WORK INSTRUCTIONS
Determine the count of lines in the following entries that contain the string "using". Write only the number.

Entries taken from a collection
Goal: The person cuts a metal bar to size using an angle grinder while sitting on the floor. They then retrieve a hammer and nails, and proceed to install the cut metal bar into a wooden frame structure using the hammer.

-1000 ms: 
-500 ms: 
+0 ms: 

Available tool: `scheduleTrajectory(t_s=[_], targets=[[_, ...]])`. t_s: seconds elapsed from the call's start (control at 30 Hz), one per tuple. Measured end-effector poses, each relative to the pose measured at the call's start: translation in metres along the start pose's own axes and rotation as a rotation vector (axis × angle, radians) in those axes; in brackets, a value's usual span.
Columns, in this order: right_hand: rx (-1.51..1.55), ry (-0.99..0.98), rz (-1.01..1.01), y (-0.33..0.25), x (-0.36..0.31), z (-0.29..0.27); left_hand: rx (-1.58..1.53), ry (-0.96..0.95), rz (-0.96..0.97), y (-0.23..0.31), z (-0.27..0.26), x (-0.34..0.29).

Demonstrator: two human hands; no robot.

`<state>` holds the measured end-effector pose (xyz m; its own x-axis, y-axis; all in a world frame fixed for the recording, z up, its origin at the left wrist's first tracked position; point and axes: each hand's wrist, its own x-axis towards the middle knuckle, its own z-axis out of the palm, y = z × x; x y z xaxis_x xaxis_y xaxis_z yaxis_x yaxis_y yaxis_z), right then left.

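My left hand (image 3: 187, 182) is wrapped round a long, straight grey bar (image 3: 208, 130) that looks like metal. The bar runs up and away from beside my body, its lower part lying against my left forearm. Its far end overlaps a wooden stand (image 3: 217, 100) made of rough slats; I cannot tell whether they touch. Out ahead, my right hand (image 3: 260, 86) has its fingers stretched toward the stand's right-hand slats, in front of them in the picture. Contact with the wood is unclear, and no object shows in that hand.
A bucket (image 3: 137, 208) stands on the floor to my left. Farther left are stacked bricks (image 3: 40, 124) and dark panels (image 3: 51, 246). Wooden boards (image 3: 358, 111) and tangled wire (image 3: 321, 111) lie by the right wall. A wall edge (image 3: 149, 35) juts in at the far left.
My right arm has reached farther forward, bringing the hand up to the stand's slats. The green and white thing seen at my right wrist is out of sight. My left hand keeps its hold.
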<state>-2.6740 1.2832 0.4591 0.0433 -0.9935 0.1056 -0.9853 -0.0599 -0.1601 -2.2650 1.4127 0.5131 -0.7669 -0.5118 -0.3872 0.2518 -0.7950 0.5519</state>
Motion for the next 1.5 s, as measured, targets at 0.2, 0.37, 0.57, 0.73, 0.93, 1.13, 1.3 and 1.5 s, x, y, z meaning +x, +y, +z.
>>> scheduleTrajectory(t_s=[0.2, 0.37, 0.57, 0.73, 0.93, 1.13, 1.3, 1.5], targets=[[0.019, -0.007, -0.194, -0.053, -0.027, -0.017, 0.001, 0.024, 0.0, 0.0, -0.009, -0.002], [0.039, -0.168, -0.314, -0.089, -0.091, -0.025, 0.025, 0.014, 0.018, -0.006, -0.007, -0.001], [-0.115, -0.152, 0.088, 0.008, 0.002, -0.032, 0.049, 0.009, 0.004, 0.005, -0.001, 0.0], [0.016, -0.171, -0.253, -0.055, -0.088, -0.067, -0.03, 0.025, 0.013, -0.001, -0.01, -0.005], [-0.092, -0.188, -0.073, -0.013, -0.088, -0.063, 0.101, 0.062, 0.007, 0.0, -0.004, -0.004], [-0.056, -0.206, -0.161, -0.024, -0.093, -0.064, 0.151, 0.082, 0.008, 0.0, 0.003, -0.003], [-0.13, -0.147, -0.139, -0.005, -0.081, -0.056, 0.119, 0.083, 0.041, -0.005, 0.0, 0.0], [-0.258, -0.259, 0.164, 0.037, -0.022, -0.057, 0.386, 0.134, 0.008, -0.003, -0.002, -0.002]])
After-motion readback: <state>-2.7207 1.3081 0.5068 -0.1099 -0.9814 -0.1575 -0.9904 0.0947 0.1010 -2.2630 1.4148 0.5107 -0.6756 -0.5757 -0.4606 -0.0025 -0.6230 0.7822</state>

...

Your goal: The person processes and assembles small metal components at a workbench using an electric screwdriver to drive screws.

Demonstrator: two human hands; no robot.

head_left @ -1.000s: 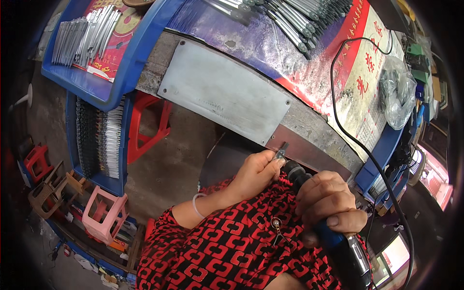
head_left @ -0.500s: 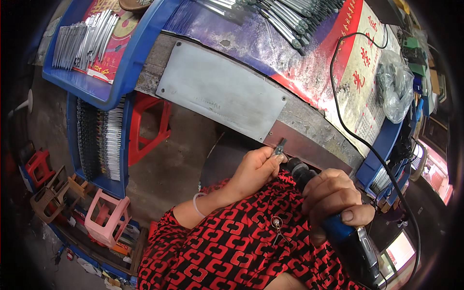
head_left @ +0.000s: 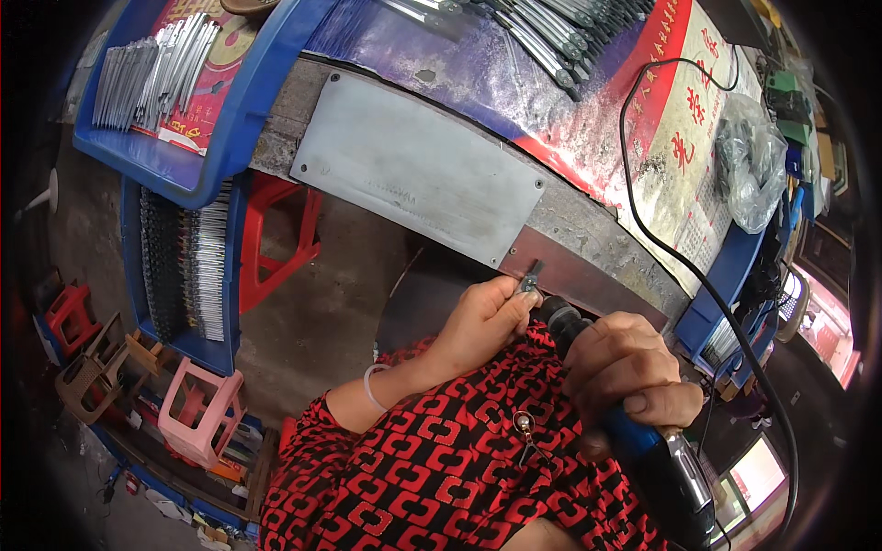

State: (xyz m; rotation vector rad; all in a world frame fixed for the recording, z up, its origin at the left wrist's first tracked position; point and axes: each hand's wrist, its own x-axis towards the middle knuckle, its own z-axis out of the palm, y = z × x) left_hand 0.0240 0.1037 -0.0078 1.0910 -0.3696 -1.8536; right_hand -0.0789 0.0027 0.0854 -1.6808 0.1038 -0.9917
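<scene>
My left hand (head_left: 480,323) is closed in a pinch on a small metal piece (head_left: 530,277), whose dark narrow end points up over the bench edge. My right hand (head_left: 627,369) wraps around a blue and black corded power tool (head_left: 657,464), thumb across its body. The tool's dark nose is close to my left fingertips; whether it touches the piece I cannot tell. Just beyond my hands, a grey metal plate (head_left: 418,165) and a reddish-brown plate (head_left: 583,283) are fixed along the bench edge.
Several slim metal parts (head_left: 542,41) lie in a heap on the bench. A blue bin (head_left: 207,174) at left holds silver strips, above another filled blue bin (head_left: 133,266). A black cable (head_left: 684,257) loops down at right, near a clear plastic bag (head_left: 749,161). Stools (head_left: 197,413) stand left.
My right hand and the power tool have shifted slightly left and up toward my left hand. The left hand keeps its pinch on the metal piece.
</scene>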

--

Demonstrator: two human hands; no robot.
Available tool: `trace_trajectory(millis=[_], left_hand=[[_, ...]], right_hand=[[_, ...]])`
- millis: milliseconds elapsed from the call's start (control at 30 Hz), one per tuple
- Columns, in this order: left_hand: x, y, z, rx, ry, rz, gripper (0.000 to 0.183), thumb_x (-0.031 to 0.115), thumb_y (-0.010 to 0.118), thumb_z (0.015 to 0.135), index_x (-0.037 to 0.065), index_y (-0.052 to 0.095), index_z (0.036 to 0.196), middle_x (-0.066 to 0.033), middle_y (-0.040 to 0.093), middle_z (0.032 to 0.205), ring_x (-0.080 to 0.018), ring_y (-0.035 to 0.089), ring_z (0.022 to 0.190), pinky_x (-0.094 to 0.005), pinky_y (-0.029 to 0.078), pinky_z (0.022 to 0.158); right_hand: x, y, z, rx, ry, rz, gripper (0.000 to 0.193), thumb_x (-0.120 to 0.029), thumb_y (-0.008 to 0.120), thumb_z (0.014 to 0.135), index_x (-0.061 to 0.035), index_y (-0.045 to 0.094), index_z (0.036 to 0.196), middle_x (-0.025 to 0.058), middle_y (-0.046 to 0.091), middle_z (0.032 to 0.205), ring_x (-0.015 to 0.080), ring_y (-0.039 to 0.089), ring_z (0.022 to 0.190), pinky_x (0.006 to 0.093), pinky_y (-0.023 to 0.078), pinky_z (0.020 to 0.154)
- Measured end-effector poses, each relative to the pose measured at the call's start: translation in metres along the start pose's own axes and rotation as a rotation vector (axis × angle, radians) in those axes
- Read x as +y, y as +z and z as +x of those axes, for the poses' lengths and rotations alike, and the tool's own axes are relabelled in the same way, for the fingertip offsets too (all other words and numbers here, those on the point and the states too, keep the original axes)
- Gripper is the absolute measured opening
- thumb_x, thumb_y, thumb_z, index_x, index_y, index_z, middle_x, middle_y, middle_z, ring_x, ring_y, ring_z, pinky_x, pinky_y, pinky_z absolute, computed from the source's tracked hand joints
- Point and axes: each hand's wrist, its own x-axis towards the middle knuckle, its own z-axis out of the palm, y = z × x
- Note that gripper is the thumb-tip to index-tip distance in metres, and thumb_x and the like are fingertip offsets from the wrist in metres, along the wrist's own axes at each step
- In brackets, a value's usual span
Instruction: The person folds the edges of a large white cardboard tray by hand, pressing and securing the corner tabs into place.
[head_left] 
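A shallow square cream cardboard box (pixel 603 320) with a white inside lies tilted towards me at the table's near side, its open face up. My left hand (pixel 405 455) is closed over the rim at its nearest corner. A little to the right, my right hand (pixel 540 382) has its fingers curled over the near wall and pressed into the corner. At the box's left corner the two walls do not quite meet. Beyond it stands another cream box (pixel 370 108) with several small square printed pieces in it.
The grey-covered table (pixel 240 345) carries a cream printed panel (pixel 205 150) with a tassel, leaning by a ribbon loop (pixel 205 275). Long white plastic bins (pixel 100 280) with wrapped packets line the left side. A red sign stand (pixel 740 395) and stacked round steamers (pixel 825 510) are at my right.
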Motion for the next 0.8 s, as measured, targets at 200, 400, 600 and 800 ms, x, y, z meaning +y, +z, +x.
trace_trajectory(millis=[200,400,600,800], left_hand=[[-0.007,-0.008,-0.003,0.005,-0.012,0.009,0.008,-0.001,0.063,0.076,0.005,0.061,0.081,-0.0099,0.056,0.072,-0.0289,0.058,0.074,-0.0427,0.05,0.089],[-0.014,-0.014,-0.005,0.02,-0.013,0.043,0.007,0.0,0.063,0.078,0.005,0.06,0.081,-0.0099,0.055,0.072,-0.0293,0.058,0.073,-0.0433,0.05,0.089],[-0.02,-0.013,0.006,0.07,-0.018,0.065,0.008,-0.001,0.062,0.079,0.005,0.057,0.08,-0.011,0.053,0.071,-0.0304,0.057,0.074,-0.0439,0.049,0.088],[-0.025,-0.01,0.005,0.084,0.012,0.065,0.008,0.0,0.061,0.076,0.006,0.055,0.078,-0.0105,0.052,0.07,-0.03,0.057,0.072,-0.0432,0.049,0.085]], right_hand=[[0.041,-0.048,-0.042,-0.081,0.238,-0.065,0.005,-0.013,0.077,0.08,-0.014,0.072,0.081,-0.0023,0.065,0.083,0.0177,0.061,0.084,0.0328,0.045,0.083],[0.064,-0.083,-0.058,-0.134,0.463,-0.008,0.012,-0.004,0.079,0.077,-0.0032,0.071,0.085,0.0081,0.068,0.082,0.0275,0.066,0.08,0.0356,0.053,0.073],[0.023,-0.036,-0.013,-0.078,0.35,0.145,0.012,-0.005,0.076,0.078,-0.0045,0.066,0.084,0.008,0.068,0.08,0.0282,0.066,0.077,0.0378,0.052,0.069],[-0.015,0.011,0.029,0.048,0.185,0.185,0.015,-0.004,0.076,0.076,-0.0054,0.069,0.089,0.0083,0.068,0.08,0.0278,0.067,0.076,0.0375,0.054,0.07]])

OUTPUT BELOW
2